*** Data listing

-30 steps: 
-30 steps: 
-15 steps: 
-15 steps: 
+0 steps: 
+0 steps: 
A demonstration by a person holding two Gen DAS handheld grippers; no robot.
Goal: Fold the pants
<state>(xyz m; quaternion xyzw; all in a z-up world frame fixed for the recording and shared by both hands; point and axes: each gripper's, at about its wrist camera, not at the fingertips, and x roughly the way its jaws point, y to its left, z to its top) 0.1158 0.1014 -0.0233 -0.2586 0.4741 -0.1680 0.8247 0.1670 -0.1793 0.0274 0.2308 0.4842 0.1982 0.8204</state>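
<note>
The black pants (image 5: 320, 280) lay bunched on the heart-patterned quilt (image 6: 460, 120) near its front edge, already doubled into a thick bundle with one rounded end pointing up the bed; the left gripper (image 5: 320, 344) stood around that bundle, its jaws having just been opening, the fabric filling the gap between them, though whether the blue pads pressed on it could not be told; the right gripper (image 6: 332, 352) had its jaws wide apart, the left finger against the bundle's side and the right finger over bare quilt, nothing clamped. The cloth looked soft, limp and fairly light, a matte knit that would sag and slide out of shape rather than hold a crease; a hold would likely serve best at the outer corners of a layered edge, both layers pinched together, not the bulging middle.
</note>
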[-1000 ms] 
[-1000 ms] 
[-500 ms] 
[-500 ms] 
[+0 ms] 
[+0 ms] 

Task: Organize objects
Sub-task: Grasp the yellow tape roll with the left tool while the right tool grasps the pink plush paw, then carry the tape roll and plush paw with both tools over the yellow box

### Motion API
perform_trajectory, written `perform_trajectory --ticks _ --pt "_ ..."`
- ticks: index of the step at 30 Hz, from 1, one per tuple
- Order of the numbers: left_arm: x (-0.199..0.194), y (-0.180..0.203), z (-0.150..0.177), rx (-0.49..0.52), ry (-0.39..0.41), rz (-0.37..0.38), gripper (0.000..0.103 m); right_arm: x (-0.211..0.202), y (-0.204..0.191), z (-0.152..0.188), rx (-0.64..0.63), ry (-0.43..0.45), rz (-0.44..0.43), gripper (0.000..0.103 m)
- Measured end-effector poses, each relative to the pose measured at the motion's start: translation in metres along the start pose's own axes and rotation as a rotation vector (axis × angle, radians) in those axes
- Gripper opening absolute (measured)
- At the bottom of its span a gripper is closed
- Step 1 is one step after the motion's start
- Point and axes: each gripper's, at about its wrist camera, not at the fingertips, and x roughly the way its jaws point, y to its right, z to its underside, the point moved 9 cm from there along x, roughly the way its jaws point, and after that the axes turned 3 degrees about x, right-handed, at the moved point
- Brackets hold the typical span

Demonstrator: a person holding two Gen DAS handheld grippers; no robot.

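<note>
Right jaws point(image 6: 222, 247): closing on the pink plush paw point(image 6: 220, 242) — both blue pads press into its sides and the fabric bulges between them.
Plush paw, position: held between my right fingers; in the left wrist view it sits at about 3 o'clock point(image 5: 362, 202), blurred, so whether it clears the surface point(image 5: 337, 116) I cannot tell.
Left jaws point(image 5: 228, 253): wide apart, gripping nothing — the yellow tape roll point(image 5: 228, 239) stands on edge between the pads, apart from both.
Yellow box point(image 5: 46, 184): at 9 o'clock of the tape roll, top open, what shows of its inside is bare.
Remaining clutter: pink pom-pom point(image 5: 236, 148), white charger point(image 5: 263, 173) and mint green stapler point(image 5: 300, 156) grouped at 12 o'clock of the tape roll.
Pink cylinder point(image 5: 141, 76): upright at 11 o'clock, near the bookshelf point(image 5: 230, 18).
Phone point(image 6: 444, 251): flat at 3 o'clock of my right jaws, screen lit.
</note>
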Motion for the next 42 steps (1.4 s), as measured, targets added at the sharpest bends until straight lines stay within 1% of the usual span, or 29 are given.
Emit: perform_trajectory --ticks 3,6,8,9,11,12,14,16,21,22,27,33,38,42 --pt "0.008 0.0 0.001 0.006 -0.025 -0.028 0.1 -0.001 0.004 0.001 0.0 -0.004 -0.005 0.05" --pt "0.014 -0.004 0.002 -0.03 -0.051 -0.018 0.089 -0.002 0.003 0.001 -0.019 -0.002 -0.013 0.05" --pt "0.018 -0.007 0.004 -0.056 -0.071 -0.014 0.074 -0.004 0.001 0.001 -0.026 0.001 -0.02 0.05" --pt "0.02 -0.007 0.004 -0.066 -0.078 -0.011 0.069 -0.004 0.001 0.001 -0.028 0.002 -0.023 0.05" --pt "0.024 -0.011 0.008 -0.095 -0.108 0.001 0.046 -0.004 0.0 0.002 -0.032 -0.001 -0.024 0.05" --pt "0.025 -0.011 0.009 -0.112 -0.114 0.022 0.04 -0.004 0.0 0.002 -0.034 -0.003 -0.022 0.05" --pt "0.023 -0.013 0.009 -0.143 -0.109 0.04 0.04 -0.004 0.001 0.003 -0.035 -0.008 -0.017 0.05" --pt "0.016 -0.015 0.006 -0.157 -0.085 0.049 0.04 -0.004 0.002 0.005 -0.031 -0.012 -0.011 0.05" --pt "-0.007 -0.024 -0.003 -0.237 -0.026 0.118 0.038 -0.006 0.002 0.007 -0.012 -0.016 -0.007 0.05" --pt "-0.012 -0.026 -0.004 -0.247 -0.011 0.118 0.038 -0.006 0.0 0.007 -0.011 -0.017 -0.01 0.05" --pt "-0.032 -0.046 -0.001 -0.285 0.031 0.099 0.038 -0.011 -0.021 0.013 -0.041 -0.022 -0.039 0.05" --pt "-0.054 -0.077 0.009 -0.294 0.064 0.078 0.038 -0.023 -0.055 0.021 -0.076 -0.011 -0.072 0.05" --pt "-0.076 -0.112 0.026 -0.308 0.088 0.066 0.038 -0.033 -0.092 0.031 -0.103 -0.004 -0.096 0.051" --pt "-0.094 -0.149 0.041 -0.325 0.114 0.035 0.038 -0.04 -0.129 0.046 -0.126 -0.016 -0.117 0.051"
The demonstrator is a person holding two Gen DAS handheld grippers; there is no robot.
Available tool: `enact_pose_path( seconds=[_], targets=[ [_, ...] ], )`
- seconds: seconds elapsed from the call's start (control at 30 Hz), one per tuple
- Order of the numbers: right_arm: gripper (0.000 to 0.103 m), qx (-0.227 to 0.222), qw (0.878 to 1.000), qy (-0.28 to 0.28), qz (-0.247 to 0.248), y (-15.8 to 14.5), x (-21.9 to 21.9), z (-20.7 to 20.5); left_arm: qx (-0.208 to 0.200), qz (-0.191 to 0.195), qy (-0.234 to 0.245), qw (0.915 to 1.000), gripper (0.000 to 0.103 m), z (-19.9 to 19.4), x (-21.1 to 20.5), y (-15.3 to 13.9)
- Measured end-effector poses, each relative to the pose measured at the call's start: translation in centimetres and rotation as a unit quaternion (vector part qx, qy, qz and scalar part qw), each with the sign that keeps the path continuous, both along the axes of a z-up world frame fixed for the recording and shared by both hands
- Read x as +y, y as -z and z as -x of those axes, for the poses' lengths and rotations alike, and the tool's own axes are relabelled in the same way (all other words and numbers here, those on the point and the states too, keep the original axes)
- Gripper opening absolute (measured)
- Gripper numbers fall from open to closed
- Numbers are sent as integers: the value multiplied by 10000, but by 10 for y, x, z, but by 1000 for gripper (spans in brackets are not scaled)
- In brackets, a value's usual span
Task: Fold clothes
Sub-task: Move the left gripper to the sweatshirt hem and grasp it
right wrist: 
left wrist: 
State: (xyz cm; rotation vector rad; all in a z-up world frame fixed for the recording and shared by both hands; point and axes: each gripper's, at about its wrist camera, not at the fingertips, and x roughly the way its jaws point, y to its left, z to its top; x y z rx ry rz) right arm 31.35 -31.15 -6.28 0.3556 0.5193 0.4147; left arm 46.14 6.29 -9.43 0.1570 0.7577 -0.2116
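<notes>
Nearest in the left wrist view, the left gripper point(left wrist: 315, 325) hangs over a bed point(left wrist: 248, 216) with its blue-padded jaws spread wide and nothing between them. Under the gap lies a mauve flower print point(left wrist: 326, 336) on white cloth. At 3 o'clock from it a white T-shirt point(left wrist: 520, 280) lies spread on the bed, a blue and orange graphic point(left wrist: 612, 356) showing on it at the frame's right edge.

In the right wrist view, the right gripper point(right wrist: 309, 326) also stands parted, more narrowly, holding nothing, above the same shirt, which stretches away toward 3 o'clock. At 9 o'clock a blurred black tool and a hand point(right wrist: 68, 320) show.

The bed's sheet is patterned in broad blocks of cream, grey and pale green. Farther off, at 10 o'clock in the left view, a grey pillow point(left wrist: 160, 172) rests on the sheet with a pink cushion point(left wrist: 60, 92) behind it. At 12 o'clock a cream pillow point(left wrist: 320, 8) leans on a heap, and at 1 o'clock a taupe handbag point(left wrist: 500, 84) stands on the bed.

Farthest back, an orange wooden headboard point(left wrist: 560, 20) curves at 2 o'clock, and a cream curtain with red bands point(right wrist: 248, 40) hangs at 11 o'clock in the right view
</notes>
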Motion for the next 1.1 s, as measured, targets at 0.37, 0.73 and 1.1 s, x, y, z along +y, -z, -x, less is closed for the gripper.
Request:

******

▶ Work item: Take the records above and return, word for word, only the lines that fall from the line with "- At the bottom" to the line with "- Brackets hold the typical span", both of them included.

▶ Task response:
- At the bottom of its span a gripper is closed
- Step 1 is one step after the motion's start
- Point and axes: each gripper's, at about its wrist camera, not at the fingertips, and x roughly the way its jaws point, y to its right, z to its underside, the point moved 9 cm from there along x, roughly the way its jaws point, and after that the axes turned 3 degrees about x, right-handed, at the moved point
- Brackets hold the typical span

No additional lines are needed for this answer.